Instructions to follow
Every line of the material must come back exactly as given.

Data excerpt

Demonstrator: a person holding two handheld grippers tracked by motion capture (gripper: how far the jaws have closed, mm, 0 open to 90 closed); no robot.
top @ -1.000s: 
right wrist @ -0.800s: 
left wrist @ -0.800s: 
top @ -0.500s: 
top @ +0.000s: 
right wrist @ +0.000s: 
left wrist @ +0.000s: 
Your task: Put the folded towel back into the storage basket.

Reply to the exercise
Demonstrator: a person holding two handheld grippers tracked by motion capture (gripper: how far the jaws have closed, mm, 0 open to 90 closed); no robot.
top @ -1.000s: 
right wrist @ -0.800s: 
left wrist @ -0.800s: 
top @ -0.500s: 
top @ +0.000s: 
right wrist @ +0.000s: 
left wrist @ +0.000s: 
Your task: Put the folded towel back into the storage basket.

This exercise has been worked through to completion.